I’m not a me day kind of girl. A great old friend of mine, Marcie was the queen of me days and nights and hours and afternoons. She had an amazing stash of bath salts and oils and scrubs and aromatic this and that and who knows but I was sad it wasn’t edible. She had this great ablilty to say “Okay, fuck you guys…YOU drive out to that nasty club in Cleveland, it’s gonna be a me night.” The next day, we’d all look like cigarette-reeking, blue-ringed, bloodshot shit, but sure enough Marcie…she’d be ruddy, and glowing and smelling like a Rainbow Bright safari.
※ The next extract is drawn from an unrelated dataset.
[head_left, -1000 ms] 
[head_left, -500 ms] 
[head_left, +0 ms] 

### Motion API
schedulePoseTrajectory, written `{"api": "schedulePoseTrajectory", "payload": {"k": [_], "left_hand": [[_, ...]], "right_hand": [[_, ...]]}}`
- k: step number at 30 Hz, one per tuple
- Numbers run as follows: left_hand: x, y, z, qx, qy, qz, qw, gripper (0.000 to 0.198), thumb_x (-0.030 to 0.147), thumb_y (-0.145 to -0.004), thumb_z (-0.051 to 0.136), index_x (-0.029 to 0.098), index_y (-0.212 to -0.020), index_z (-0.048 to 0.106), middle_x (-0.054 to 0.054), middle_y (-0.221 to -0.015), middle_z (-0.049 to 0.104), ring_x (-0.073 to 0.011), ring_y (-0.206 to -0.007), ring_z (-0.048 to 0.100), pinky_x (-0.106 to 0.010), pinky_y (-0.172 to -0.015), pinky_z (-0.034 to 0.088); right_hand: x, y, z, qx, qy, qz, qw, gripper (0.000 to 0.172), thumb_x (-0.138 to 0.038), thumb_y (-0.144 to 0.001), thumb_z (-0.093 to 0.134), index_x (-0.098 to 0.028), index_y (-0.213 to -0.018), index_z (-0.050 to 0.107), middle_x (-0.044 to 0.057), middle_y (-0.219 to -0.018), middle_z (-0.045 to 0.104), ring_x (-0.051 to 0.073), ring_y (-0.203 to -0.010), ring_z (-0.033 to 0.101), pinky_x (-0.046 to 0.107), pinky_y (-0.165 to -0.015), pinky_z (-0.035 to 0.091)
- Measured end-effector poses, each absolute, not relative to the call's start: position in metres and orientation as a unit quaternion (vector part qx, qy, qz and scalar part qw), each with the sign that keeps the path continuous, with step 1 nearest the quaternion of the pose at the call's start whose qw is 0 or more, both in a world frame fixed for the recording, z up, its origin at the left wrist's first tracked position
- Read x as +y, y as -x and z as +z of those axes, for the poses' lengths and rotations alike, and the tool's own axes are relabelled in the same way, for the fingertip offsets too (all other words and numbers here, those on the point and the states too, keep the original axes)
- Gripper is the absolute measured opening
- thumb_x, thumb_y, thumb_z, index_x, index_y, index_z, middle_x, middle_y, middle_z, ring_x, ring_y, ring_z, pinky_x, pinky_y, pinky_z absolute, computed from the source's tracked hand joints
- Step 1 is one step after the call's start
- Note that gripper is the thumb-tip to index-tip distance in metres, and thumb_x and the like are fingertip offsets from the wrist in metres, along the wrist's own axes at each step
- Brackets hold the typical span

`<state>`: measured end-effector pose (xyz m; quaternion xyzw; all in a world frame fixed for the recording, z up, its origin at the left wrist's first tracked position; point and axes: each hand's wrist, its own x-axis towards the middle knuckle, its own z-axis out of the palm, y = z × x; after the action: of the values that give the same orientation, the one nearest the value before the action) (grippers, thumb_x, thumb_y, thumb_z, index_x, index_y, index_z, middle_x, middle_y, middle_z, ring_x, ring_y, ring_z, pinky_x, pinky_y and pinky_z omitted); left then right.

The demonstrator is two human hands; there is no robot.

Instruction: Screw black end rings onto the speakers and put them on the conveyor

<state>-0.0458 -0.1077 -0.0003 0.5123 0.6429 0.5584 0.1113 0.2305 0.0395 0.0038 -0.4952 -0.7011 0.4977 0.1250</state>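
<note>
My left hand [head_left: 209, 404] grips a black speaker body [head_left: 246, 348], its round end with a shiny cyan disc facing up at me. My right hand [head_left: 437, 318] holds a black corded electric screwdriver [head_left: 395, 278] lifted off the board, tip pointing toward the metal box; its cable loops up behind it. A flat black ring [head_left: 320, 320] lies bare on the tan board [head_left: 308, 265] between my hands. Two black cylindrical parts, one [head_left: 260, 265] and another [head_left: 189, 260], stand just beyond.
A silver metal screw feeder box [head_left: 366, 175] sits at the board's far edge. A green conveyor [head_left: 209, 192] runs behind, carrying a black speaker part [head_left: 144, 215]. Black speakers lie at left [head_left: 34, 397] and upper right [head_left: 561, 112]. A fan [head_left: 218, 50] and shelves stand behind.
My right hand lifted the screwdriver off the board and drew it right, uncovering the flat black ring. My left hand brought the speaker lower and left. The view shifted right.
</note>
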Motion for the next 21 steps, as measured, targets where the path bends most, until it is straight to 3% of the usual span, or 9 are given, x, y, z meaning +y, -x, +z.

It is simply not on my menu. Cruel coincidence also saw my cell phone contract running out two days after getting into the hospital…leaving me incommunicado (via phone) as well as injured, bloated and useless. My Mom and boyfriend are here, which is wonderful, but also serves to compound my sense of constitutional castration. My boyfriend isn’t allowed to touch me, and my mom isn’t allowed to pick fights with me. They just cook and get me tea and watch movies on the computer with me.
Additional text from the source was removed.